Malgré les gestes d’ouverture, les relations entre Paris et Alger restent fragiles, en partie en raison d’une méfiance réciproque, alimentée par des perceptions contradictoires des enjeux bilatéraux.

L’un des points de friction les plus marquants est la question du Sahara occidental. La position française, perçue comme favorable au Maroc, a suscité des crispations du côté algérien, allant jusqu’au rappel de l’ambassadeur d’Algérie en France. 

Pour Alger, le soutien implicite de Paris au plan d’autonomie marocain est perçu comme un alignement qui remet en cause l’équilibre diplomatique régional.

Bien que la France ait tenté de clarifier sa position, en affirmant vouloir accompagner une dynamique internationale de sortie de crise, ce dossier demeure une source de tension. 

Au-delà des relations diplomatiques, les opinions publiques des deux pays jouent un rôle crucial dans l’évolution du partenariat.

En Algérie, une partie de la population reste méfiante vis-à-vis des intentions françaises, nourrie par un sentiment de souveraineté exacerbée et par la mémoire toujours vive des exactions coloniales. 

En France, la question algérienne suscite également des clivages politiques.

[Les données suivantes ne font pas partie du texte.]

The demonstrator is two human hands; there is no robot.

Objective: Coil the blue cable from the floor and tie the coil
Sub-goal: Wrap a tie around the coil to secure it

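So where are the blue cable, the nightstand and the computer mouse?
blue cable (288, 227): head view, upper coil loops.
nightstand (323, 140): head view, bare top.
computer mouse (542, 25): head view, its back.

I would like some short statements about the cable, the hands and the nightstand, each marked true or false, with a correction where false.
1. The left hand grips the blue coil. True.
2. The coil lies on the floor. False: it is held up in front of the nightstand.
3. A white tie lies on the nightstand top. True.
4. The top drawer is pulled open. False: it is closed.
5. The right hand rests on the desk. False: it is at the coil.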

Certains considèrent les gestes mémoriels comme une forme de repentance excessive, tandis que d’autres appellent à une reconnaissance plus franche des torts commis pendant la colonisation. 

La relance des relations entre la France et l’Algérie repose sur un équilibre délicat entre la reconnaissance du passé, la gestion des défis actuels et la mise en œuvre d’une coopération tournée vers l’avenir. 

Malgré la volonté politique manifeste, la concrétisation de ce partenariat dépendra de la capacité des deux dirigeants à dépasser les clivages historiques et à impulser une dynamique durable.